The Cowards’ Line

John Wilkes Booth and Pat Garrett and Robert Ford rode a ghost train through my living room every night. The first time it came was a week after I moved in. I’d rented a trailer in a park in Seguin to be closer to the end of the earth. The place had a toilet and electric light and front and back doors, which satisfied my needs. I had just laid down in the bedroom so I could get some rest and stare into my phone when I heard the rumble and the “whoo-whoo” of the whistle.

“Whoo-whoo?” I said to myself, because I was the only person there.

I got up and didn’t bother to put on pants or a towel or a robe — constant nakedness was one of the many upsides to recent changes in my lifestyle — but I did grab a baseball bat. It was a small, metal baseball bat, like a kid would use. I didn’t wonder if the kid missed it, because I don’t like to think about things like that.

I walked into the living room, dragging the tip of the bat against the fake wood paneling of the hallway wall, like a bad guy in a horror movie. “Come out, come out, wherever you are.” But I didn’t say that. I’m not weird.

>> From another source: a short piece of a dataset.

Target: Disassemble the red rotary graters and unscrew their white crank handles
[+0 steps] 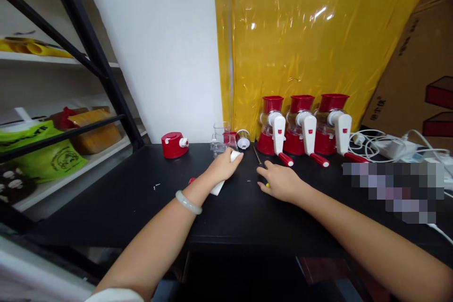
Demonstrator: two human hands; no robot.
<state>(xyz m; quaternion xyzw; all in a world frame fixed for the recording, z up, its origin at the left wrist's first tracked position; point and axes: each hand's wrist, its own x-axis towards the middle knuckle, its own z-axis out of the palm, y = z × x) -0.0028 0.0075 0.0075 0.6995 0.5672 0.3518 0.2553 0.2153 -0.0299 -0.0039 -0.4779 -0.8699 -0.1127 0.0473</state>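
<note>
My left hand (pixel 225 166) is closed around a white crank handle (pixel 217 189), whose red knob (pixel 191 180) shows beside my forearm. Over the black table, the fingers of my right hand (pixel 281 181) are curled round a screwdriver (pixel 257 155); its thin shaft points away from me and a bit of yellow shows at its handle. Just beyond my left hand stand a clear plastic housing (pixel 220 141) and a metal grater drum (pixel 243 138) with a white end. A red base (pixel 174 145) with a white side knob sits farther left.
Several red-and-white rotary graters, one a front grater (pixel 274 125), line the back right. White cables (pixel 377 144) and a pixelated patch lie at the right. Small white scraps (pixel 156 186) dot the black table (pixel 141 212). Shelves (pixel 67 165) with bags flank the left; a cardboard box (pixel 406 66) leans right.
</note>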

When I got to the living room, there she was: The Arizona Limited! She was massive, much bigger than the living room, so the whole trailer had to kind of stretch and bend around her. She was streamlined in steam, so she made me feel like she was leaning back to glare down at me with her one massive headlamp. She was red and silver and looked like the devil made machine.

The conductor hopped down and checked an old-timey pocket watch. He was dressed like a train conductor, so I knew that was his job, even though he had a goat head instead of a human head.

“Mother flubber,” he said, just like that. “Fifteen minutes, and not one more.”

Then off they came, the three of them, one at a time, each in his own way looking dead tired (haw, haw) and hard-traveled. Each tipped his hat to me, though Booth — I didn’t know then it was him, I wouldn’t learn that til a couple nights later — wore no hat and gave me only the sharpest little nod I ever saw. Then they cued up in my hallway outside the bathroom. Each took his turn, then waited beside the train. They stood there stretching and looking around my living room without much curiosity until the train conductor shouted, “All aboard!” and one by one they climbed back on. Then it was rumble-rumble, whoo-whoo, and the Arizona Limited was gone, out of my living room, but not out of my life.

 

Ford talked to me first. It was on the third night. The second night, when the train came, I was pretty surprised. I figured a train rolling right through your living room, especially a streamlined steamer like the Arizona Limited, was pretty rare. That’s maybe a once-in-a-lifetime thing. So I still hadn’t bothered to put on pants when it came the second night and everybody got off and got right in line to pee. I didn’t pester anybody, and none of them pestered me.

On the third night, the first two headed right to the bathroom and the third, who had a face like a little boy at his grandma’s funeral, stumbled off, looked down the hallway and said “mother flubber,” then walked up to me kind of slow, sticking his pelvis out in that way you do when you’re trying to hold something in that wants to get out.

“Hey, sir,” he said. “There another toilet?”

No, I said, it’s just the one toilet on account of I’m the only person here. He didn’t like that news, and his face got all like maybe he just got invited to his other grandma’s funeral. So I ran to the bedroom, my penis flip-flopping along, grabbed an old camp shovel and a roll of toilet paper I kept under the bed for emergencies and ran back with them. The dude understood right away and made like a bandit out the back door. When he came back, he handed me the camp shovel and the toilet paper, and I put them by the sink, to keep them handy.

The train conductor gave us about as disapproving a look as a goat can give, but just said, “All aboard!” Then Bob offered me his hand. “Robert Ford. I appreciate your kindness.” We shook and I told him my name and that he was welcome to crap in my backyard any time. What did I care? I didn’t own the place.

 

The next night the train returned, and I put on pants, which I think made everyone feel a lot more relaxed, even if no one said so. Bob and I slapped high-fives as he hustled to the bathroom first. That gave me a chance to introduce myself to the other two.

Garrett was tall. He was tall like my baseball coach in high school had been tall, all hanging arms and little eyeballs and shoulders that bend in some like lovers who long to be united but are tragically kept apart by unseen forces. One time, I took a swing at my high school baseball coach in the parking lot after a game, after he benched me and another guy he didn’t like when he knew a scout from the Cincinnati Reds was coming. It was a little hard to punch him, because his head was way up there. But I got him. I played American Legion ball all through the rest of high school until I got bored with that.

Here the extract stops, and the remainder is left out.